Sunday, February 24, 2013




MY FATHER   

My earliest recollection of him is the chocolate covered pineapple chunks he stashed in his top dresser drawer. When I discovered this, every morning I'd sneak into my parents bedroom and dig in. Most of the time the delectable tidbit was there. I never knew if he left it there for me to find, but that expresses most of my relationship with him.

There was a lot of shouting between my parents at the top of their lungs and both not stopping until exhaustion. I was too young to understand their quarrels but I think they were mostly about money. My sister, four years older also had to put up with them but she and I never talked about them. I suppose they seemed like normal parents. Didn't they all scream? I'd sometimes listen in while my mother and her sister across the street denigrated their men to each other.

My father worked two jobs and little time for us. Mother's poker game rotated from house to house; on poker night, she would send him and me out for a movie or what not.

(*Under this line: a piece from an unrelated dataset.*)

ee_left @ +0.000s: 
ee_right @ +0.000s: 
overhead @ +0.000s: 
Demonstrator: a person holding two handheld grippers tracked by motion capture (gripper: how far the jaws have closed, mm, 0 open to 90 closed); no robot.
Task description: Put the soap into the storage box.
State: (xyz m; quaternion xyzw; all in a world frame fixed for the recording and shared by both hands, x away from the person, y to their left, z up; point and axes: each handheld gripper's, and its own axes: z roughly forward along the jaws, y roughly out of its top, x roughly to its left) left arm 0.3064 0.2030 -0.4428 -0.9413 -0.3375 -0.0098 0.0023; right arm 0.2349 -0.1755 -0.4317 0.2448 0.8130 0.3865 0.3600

Alas, I always felt stiff with him and didn't trust his judgment. I remember once he wanted to go into a bowling alley to watch the action but I adamantly refused because such places were reputed to be centers of crime. Dumb me.

I felt his absence as I grew older and wanted some kind of relationship with him, but I didn't understand that two jobs made that unlikely. At sixteen, I got a job as a waiter in a summer camp. My mother used to write about all the distress in her life, hardly much fun for me and I asked her to get him also to write to me. After several begging letters to her, I received mail from him consisting of one paragraph in which he hoped I was well. Feh!

You might not remember that I was a deplorable high school student and almost failed to graduate. But, I did and as that time approached, I could only think of enlisting, nothing else loomed. My idiot uncle Jack, a well-educated man with a stick up his butt said the only place for me was Yale and I jumped through their admission hoops until receiving their inevitable rejection. Then, my father swung into action. He found a college placement agency and they determined I could get into a military school or Florida Southern College. And, he determined to send me to stenography school so I could take notes. I chose the Florida school and discovered it was mostly a rehash of my senior high school year. That, plus transcribing every lecture got me straight A's and then my father arranged for me to go to Syracuse University. Clearly, what he did for me transformed my life. Mother was silent through this phase of my existence.

Still, my father remained something of a shadowy figure. Whenever he answered the phone, he'd say,”Hi Bert, I'll get your mother.” She would gossip about relatives whom I hardly knew existed and when he was not in the room, she would tell me about his failings. She never spoke about his heroic efforts to keep us in shelter and food during the thirties, something she might have been proud of, but she never failed to complain.

After WWII, two friends and I decided to buy a car and drive to Mexico. Alfred was nineteen, I eighteen and Big Bert (bigger than me) was seventeen, the three of us hardly aware of what the country was like. My father opposed the idea and offered to buy me a car I could have at school, but my mother thought it a good idea so off we went. In retrospect, I sometimes think he was wiser.

After graduation, the Korean “Police action” started and I was drafted. All during that time, my mother again wrote letters that complained about my father and about my sister. My sister she thought was “crazy” and my father not only incompetent but also unethical in his treatment of friends. It got so that I tossed some of her letters unopened and I had learned not to expect any communication from him. If you get the idea that I mostly raised myself, you'll be correct. I felt very alone in the army and turned to drink . . . and boy, did I drink.

When I got home, I went to graduate school and met my future wife; someday I'll write about that disaster. My parents, in despair that I had no prospect of marriage urged that I pop the question. I did and the rest is misery.

All along the way, though we had not a relationship to speak of, my father made sure to provide help. When Marilyn developed cancer and could not work, my father was ready to provide us with whatever we needed so we could keep going.

Things continued pretty much the same way until my mother died. I remember leaving Brooklyn to go to the airport. My father stood on the sidewalk and said, “Don't forget me. Don't forget me.” That shocked me, that thought had never crossed my mind. Over the next year, every Sunday, I'd call him, we’d speak for about an hour and I discovered the man he was and he, I hope, discovered me. We covered a spectrum of topics including my nephew, sports, local politics, national politics and he always knew what's what. Well, he died and for the first time in a million years, I cried.

When I think about that fellow, my father
Who never, never, seemed eager to bother
To complain about his wife
And their years of bitter strife
Ah, she stood between us, my matriarchal mother.